Insomma, siamo alle solite, in quel tempio dell'imparzialità che dovrebbe essere il Consiglio superiore della Magistratura, l'organo di autogoverno dei giudici, la logica è sempre la stessa: politica contro politica. Ed è squisitamente politica anche la principale novità: Magistratura democratica, la corrente dei giudici di sinistra, quelli che una certa letteratura ha soprannominato negli ultimi trent'anni come le cosiddette «toghe rosse», confluita da qualche anno in «Area», ha divorziato dal Pd. Per essere chiari, non ha votato per Ermini. Motivo? Anche questo tutto politico: quel mondo ha maturato un'avversione verso Matteo Renzi, molto simile a quella che da sempre nutre verso Silvio Berlusconi. «Mi odiano a tal punto...»: è stato il commento ieri dell'ex segretario del Pd. E, l'inimicizia a questo punto è ricambiata, almeno da una parte del vecchio partito di riferimento. «Hanno fatto di tutto sbotta il piddino Ettore Rosato, vicepresidente della Camera per metterla in quel posto a noi. E meno male che ha vinto Ermini. Immaginatevi se avesse vinto il candidato del fronte giustizialista che mette insieme grillini, leghisti, Davigo e le toghe rosse di un tempo... Ci sarebbe stato da scappare all'estero!».

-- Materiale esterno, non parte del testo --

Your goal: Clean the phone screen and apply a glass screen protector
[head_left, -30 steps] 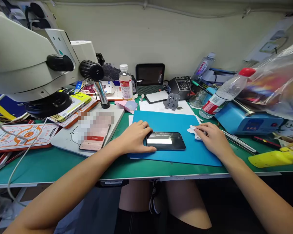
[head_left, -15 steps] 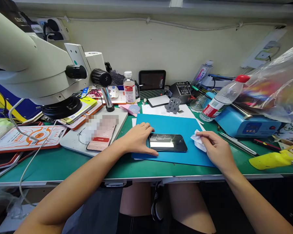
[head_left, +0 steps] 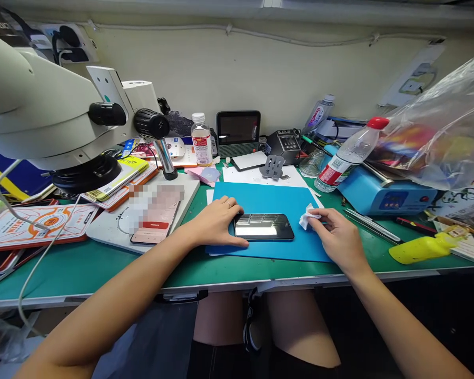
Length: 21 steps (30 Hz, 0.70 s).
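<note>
A smartphone with a dark, reflective screen lies flat on a blue mat. My left hand spans its left end, thumb along the near side and fingers at the far corner, steadying it. To the right of the phone, my right hand pinches a crumpled white tissue between thumb and fingers, just above the mat. The tissue is apart from the phone. Left of my left hand, a second phone with a lit, partly blurred screen rests on the microscope base.
A microscope overhangs the left side. Behind the mat stand a drink bottle, a small screen device and a grey phone stand. At right are a red-capped bottle, a blue machine, tweezers and a yellow bottle.
The whole view has shifted slightly. My right hand has turned and its grip on the tissue has changed, the tissue now more bunched. My left hand stays at the phone.
</note>
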Each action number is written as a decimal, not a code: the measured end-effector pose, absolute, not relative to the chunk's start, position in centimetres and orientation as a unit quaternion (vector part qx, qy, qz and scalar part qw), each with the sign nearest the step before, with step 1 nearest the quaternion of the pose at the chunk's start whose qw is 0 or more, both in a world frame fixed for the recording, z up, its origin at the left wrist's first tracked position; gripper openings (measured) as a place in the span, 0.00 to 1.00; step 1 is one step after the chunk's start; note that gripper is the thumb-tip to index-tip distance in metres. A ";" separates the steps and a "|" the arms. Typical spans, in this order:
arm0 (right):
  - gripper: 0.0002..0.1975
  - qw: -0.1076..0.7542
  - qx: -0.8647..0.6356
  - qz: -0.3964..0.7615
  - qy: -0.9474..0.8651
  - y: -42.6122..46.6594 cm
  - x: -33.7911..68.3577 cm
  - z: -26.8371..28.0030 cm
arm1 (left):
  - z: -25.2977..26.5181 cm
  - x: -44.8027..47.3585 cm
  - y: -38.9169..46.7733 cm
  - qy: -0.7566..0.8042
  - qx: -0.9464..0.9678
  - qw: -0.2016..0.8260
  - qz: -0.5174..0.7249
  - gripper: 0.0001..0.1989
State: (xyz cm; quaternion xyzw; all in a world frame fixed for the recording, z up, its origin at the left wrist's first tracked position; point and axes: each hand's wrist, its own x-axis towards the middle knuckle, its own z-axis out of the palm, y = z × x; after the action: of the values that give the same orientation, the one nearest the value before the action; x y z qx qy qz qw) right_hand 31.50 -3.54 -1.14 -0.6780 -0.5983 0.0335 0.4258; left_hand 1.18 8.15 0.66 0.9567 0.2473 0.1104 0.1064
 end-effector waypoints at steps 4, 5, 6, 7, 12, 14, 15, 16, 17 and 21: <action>0.13 0.388 -0.690 0.020 -0.610 -3.7 31.2 -0.9 | 0.7 1.2 8.1 0.248 0.957 0.104 0.105 0.35; 0.13 0.379 -0.689 0.018 -0.618 -3.7 31.2 -0.9 | 0.7 1.2 8.1 0.249 0.957 0.106 0.103 0.34; 0.12 0.372 -0.686 0.016 -0.625 -3.7 31.2 -0.9 | 0.8 1.2 8.1 0.250 0.957 0.109 0.102 0.34; 0.13 0.368 -0.683 0.011 -0.630 -3.6 31.3 -1.0 | 0.8 1.2 8.0 0.250 0.956 0.112 0.101 0.34; 0.12 0.357 -0.675 -0.025 -0.645 -3.6 31.5 -1.0 | 0.8 1.1 7.9 0.251 0.955 0.119 0.106 0.36; 0.11 0.353 -0.663 -0.008 -0.660 -3.6 30.6 -0.5 | 0.7 1.1 8.0 0.251 0.955 0.115 0.108 0.37; 0.10 0.347 -0.651 0.003 -0.675 -3.6 29.8 -0.2 | 0.7 1.1 8.0 0.249 0.956 0.112 0.109 0.36; 0.09 0.338 -0.634 0.013 -0.695 -3.4 28.8 0.1 | 0.6 1.1 8.0 0.247 0.956 0.109 0.111 0.36; 0.08 0.325 -0.615 0.021 -0.718 -3.1 27.6 0.5 | 0.6 1.1 8.1 0.245 0.957 0.107 0.112 0.35; 0.06 0.271 -0.553 0.049 -0.786 -1.1 22.9 1.2 | 0.4 1.3 8.1 0.244 0.956 0.111 0.121 0.33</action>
State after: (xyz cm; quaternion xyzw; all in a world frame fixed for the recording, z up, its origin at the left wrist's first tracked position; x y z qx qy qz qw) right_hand 22.88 -1.12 1.21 -0.5533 -0.7860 0.0486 0.2714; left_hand 1.33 8.07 0.42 0.9557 0.2442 0.1214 0.1111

Squarciando il velo dell'ipocrisia, quindi, anche nell'anno del governo del cambiamento, per comprendere ciò che avviene nel mondo delle toghe, bisogna usare il metro della politica. Ad esempio, per lavorare ai fianchi la candidatura del prof. Alessio Lanzi, sponsorizzato da Forza Italia, l'argomento principale usato in queste settimane è stato: «È il candidato di Berlusconi». Ed ancora: come si fa a dare un senso alla decisione dei due consiglieri portati in Csm dalla Lega, di votare con Davigo e gli eredi delle toghe rosse, quando neppure venti giorni fa Matteo Salvini ha apostrofato come «sentenza politica» il sequestro dei 49 milioni di euro della Lega e, appena ieri, il fondatore del Carroccio, Umberto Bossi, è stato condannato ad un anno e 4 mesi per aver offeso l'ex capo dello Stato, Giorgio Napolitano? Sarebbe una decisione incomprensibile senza l'aiuto di uno schema squisitamente politico: l'esigenza di stare con i grillini e non con il Pd. Anche se poi un leghista tutto d'un pezzo, come Stefano Candiani, non nasconde un certo imbarazzo nel ritrovarsi nel fronte giustizialista: «Ma che roba è questa?».

Già, tutto sbagliato, tutto da rifare: sui temi della giustizia, più che guardare agli schieramenti politici, bisognerebbe rifarsi alla filosofia del diritto, decidere se stare con Cesare Beccaria o con Maximilien de Robespierre. Anche perché se la «ratio» è simile a quella del Parlamento, allora è meglio non fosse altro come garanzia che la maggioranza del Csm non ricalchi quella di governo. La vera «indipendenza», infatti, si dimostra sui fatti e non sul colore. All'alba del governo del cambiamento il ministro della Giustizia, Bonafede, promise una norma che impedisse a un magistrato che va in politica di tornare a fare il giudice.

Una promessa solenne, seguita in questi mesi da un silenzio assordante.